Data Analysis Tutorial: Randomization Tests, Text Mining, Network Centrality

Introduction to Statistical Testing and Randomization

In today's data-driven world, understanding how to test hypotheses is crucial. Whether you're analyzing Facebook page reach by age and gender or evaluating the effectiveness of a new AI app feature, the principles remain the same. In this tutorial, we'll explore three key areas: randomization tests for hypothesis testing, text mining for tweet analysis, and network centrality for YouTube clip graphs. These techniques are widely used in fields like marketing analytics, social media monitoring, and recommendation systems.

Hypothesis Testing with Randomization

When comparing groups, such as reach counts by age group and gender, we often want to know if observed differences are statistically significant. The null hypothesis (H₀) states that there is no difference between groups, while the alternative hypothesis (H₁) states that there is a difference. For example, H₀: The mean reach is equal across all age-gender groups; H₁: At least one group mean differs.

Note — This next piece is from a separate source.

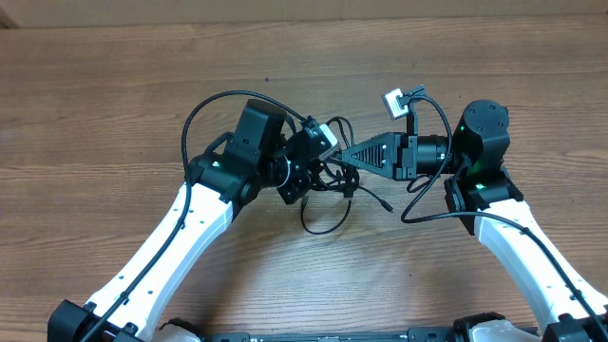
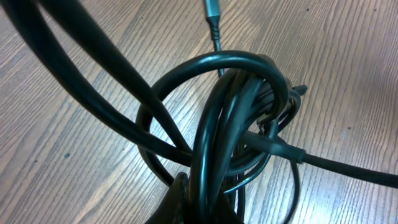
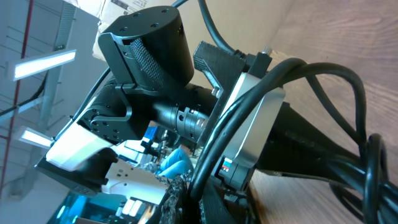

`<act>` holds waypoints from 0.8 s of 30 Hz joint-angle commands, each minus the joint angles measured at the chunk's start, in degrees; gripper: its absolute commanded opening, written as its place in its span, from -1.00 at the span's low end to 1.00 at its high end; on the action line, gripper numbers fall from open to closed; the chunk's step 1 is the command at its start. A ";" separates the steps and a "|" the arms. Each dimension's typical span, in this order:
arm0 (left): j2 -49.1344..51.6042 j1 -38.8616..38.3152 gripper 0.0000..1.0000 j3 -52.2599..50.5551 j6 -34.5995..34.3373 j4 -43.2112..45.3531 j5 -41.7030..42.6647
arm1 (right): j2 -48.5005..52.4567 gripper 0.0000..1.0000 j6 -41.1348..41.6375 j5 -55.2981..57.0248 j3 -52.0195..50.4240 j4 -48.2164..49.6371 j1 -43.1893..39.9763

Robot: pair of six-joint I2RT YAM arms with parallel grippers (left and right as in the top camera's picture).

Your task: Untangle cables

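The left gripper is clamped shut on the cables, knotted mid-table between the 2 arms, and the right gripper pinches the same bundle, so pulling apart could tighten the knot.

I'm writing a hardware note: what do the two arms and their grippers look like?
The left arm and right arm have smooth white links, black joint housings with small green lights, and black wires looping alongside. The right gripper is a black wedge; the left gripper is black too.
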 commanded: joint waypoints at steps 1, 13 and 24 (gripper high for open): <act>0.20 0.04 -0.91 0.13 -1.55 0.07 -0.85 | -1.01 -0.92 1.79 -1.84 1.14 0.59 -0.13; 0.20 0.07 -0.91 0.13 -1.51 -1.14 -3.80 | -1.01 -0.92 4.92 0.42 1.16 0.61 -6.38; 0.17 0.07 -0.92 0.13 -1.55 -1.51 -3.78 | -1.01 0.01 7.69 4.15 1.14 -0.35 -14.62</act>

The appropriate test statistic depends on the data structure. For comparing multiple groups, an F-statistic from ANOVA is commonly used. Its equation is: F = (between-group variability) / (within-group variability). The randomization process involves shuffling group labels many times (e.g., 10,000 permutations) and recalculating the F-statistic each time to build a null distribution. If the observed F-statistic (e.g., 3.1) falls in the extreme tail of this distribution, we reject H₀. This approach is especially popular in modern data science bootcamps and online courses.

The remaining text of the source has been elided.